## Exercise directions
Scan the entries below for "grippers" and copy each line that holds it.

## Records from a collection
● ● ● ● ● ● ●

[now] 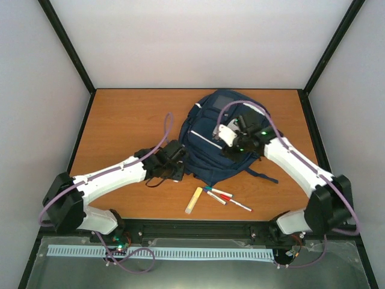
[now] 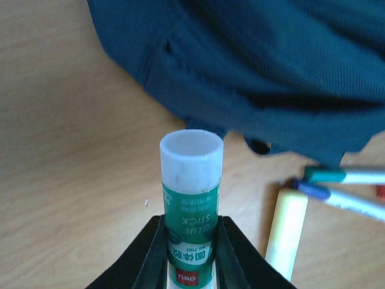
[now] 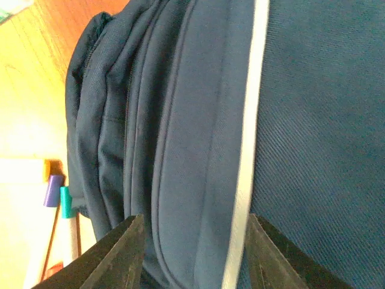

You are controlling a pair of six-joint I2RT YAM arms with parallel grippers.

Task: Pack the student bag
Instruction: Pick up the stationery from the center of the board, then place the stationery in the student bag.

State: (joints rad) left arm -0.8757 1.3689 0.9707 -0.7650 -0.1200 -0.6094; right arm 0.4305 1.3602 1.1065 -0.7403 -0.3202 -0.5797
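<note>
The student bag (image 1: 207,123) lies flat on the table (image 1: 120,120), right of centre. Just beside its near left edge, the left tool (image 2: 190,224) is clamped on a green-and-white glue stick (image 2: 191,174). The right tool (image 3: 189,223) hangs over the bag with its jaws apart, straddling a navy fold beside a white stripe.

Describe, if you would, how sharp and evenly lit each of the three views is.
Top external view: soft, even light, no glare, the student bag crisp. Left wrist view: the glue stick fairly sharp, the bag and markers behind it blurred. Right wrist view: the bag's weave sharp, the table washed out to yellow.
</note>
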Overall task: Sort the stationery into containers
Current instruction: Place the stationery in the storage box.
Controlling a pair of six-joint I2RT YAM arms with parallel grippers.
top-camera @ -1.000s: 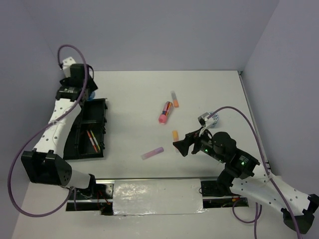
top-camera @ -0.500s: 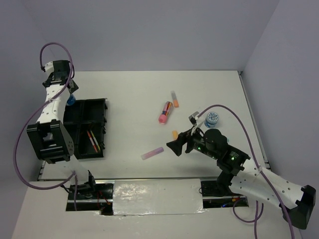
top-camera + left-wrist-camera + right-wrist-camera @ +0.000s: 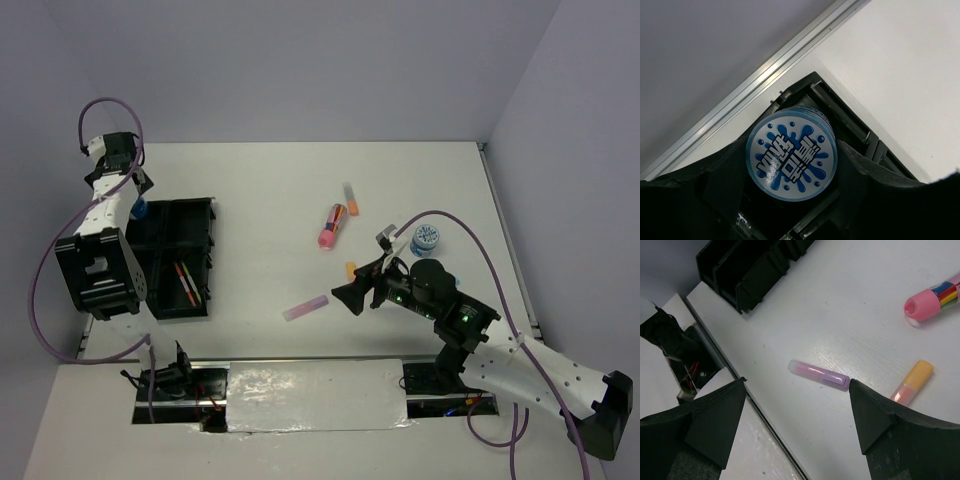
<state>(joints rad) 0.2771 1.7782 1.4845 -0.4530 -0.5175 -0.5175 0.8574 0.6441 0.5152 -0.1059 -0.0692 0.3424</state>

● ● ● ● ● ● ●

## Solution to this problem
You are controlling a pair of six-joint I2RT YAM arms with parallel grippers.
Controlling a pair of six-joint I2RT YAM arms with parallel grippers.

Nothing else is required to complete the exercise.